When a person dies, his estate will be subject to federal estate tax if it's larger than a certain amount -- at the time of publication, $5.34 million. What's left after tax goes to the person's heirs. When an heir dies, her estate becomes subject to tax in the same manner. People were once able to get around one or more rounds of estate tax by passing their assets directly to grandchildren, great-grandchildren or others by putting them into trusts.

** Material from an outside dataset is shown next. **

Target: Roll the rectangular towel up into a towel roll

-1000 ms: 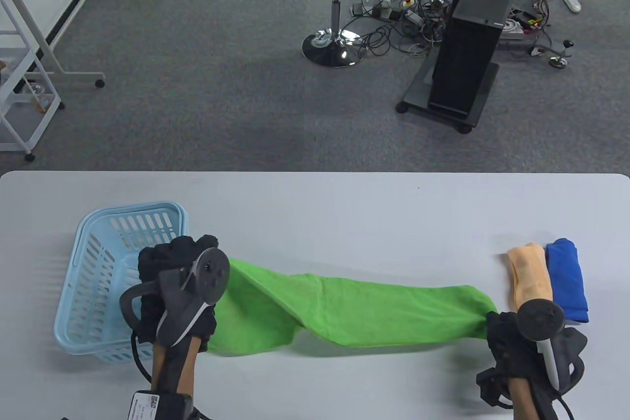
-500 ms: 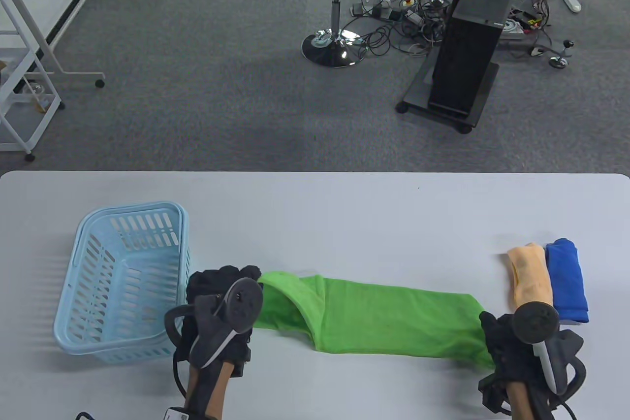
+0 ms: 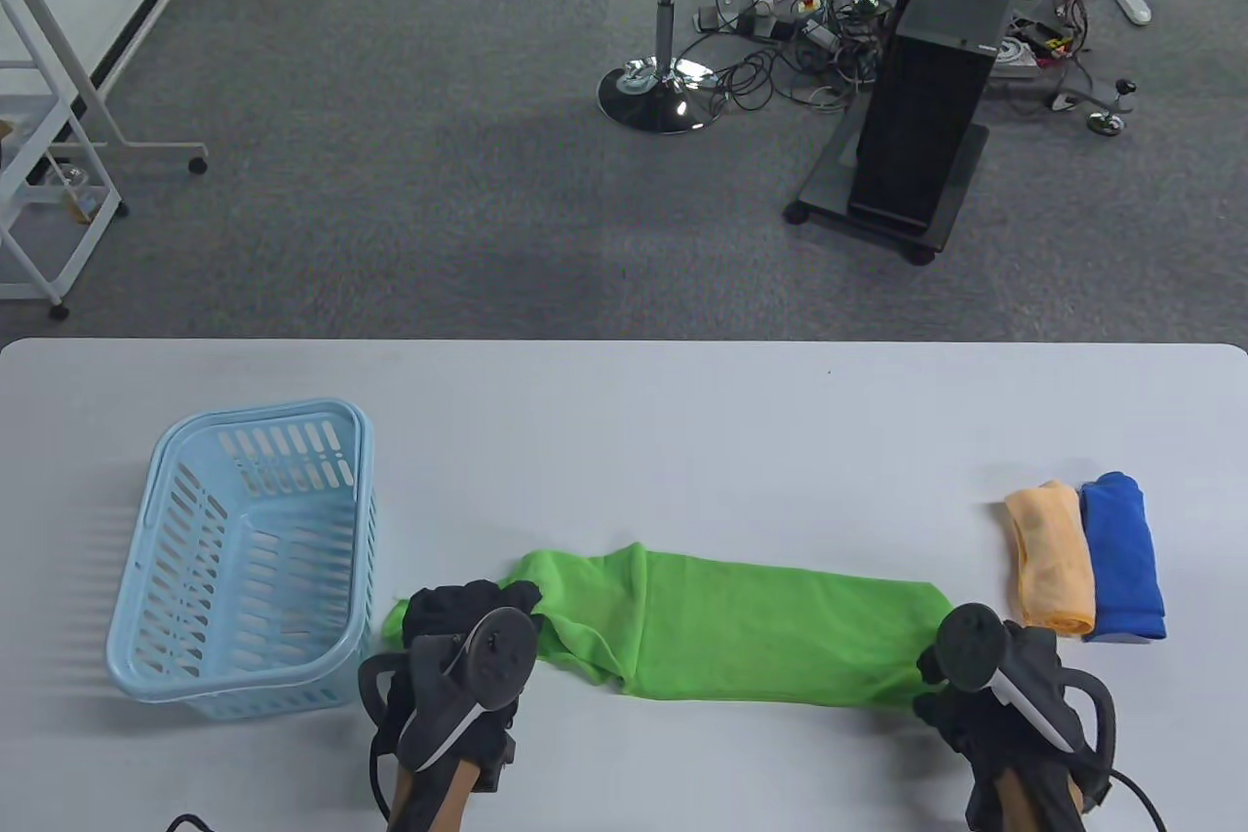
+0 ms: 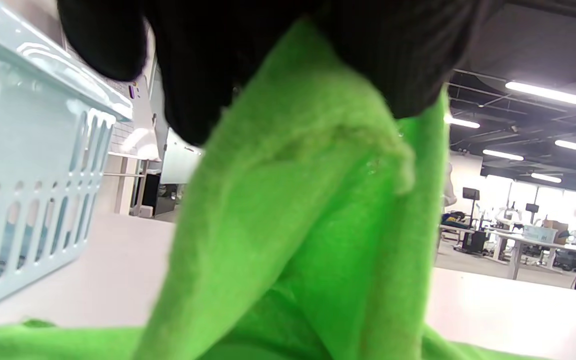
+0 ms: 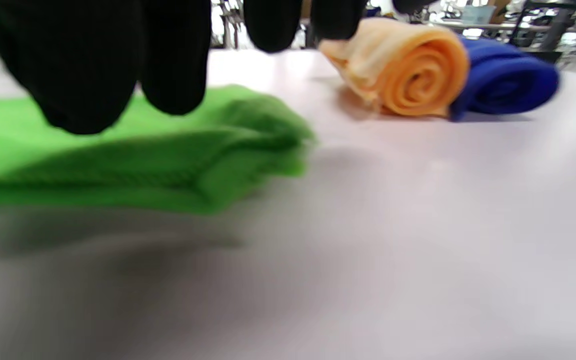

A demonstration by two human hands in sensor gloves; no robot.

When a deceased person's assets skip generations through the use of a trust, the estate must pay generation-skipping tax. This tax is reported and paid along with any estate tax on Internal Revenue Service Form 706. The executor of the estate fills out this form. In doing so, the executor calculates the inclusion ratio, which is the percentage of the generation-skipping trust that is subject to tax. Schedule R of Form 706 guides the executor through the calculations.
Applying the Ratio
The inclusion ratio ranges from 0 to 1. A ratio of 0 means the trust is completely exempt from tax. A ratio of 1 means the trust is fully taxable. A ratio of, say, 0.65 means that 65 percent of the trust is taxable. The taxable portion of the trust is then taxed at the maximum estate tax rate, which as of 2014 was 40 percent.